Mountain Lion (Cougar)
The Cougar was already assessed as Endangered in 2008 when the new ESA took effect but was recently downlisted in 2022. The exact population number is unknown, but sightings in the province are rare. When they are spotted, they are most likely found in northern and western regions of the province. The main threat to the species is human disturbance and habitat destruction.
Forestry operations have been permanently exempt from complying with the Endangered Species Act and have been reported in known cougar habitat threatening the already rare and sensitive species. A recovery strategy was required by 2013 but was delayed for years until the downlisting occurred. Now that they are considered “Special Concern” a recovery strategy is no longer necessary despite the species’ rarity in the province.
The Redside Dace is a member of the minnow family and can be found in a few tributaries of Lake Huron, in streams flowing into western Lake Ontario, the Holland River, and Irvine Creek of the Grand River system. Habitat loss and degradation caused by urban development and agriculture are the biggest threats to Redside Dace.

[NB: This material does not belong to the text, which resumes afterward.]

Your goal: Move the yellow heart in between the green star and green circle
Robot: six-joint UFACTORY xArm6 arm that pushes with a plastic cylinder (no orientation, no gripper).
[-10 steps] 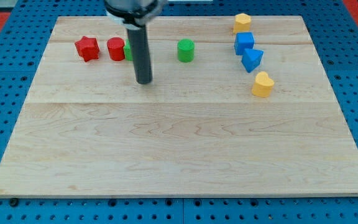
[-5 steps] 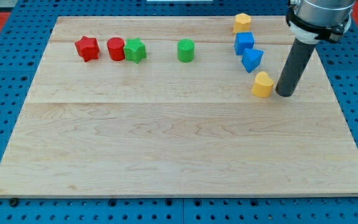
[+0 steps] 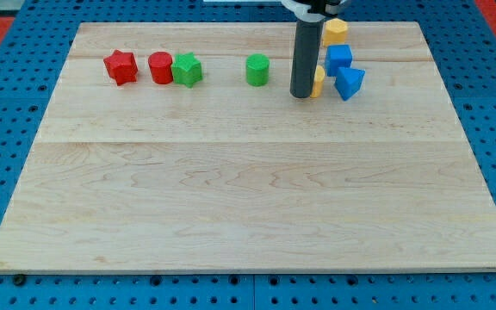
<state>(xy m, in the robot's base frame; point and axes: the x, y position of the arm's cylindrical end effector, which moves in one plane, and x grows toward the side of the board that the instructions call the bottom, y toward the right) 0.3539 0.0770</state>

The government just recently proposed changes that will reduce Redside Dace habitat protections. The Ministry wants to change the determination of “occupied” and “recovery” habitats protected under the legislation. Occupied habitat includes areas that have been used by Redside dace throughout the past 20 years, the ministry wants to include only areas that have been used within the past 10 years. Decreasing this timeframe means that less habitat will be protected or restored. They also want to limit recovery habitat to “streams or other watercourses directly adjacent to occupied habitat” which again, limits the amount of habitat protected for the species.

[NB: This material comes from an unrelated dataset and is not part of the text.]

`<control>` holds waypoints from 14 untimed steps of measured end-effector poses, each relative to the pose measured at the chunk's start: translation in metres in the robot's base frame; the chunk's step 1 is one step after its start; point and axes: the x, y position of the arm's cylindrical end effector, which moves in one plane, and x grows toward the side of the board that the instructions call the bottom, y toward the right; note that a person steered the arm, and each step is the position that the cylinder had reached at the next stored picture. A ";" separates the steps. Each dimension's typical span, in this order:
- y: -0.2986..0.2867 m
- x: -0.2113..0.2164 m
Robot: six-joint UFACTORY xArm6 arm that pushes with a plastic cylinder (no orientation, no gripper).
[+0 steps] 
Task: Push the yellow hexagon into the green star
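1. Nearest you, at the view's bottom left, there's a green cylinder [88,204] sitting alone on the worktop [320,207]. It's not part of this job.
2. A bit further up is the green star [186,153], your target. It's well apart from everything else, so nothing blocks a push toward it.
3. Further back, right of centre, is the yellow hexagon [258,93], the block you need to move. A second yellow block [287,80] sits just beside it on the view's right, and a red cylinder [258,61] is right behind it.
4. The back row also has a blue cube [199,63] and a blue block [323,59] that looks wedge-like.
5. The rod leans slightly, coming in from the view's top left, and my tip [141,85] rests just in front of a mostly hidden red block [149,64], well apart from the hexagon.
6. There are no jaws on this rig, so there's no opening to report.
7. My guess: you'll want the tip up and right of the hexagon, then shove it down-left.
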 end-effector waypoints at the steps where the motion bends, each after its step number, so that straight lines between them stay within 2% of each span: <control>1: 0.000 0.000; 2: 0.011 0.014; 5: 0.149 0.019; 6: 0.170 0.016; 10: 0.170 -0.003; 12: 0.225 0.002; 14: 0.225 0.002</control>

You can learn more about the Redside Dace in our Highway 413: The Road to Our Ruin report.
The Boreal Caribou is one of Canada’s most iconic species and can only be found in the boreal forest region of 7 provinces and 2 territories. Human disturbances such as commercial logging are the primary cause contributing to Boreal caribou declines. Boreal Caribou rely on large areas of thick, old-growth forests for survival but over the years these forests have disappeared due to unsustainable logging practices.
For over a decade, Ontario has continuously failed their duty to take action to protect and recover the province’s Boreal Caribou population. Changes in the ESA have allowed the forestry industry to be permanently exempt from following guidelines. This means that the logging industry is not required to prioritize species recovery and are permitted to log critical Caribou habitat and continue on with their plan to ramp up industrial logging in Ontario by 2030.
Where do we go from here?
This gutting of Ontario’s once commendable Endangered Species Act clearly shows that the government does not have a sustainable plan to improve the status of species at risk. In light of the worldwide biodiversity crisis we are currently experiencing, the importance of species and habitat protection should be a top priority and immediate action should be taken. Once a champion for species at risk, Ontario has become a place that prioritizes development over protection.
But, don’t lose hope!
This systematic dismantling of the ESA, along with other major environmental rollbacks across the province like it’s continued push for Highway 413, is part of the reason we’re expanding our Yours To Protect campaign. We need to ensure that this issue doesn’t go unnoticed. We are committed to fight for better protection of Ontario’s most vulnerable species and their habitats by advocating for stronger species policy and raising awareness about the values of biodiversity.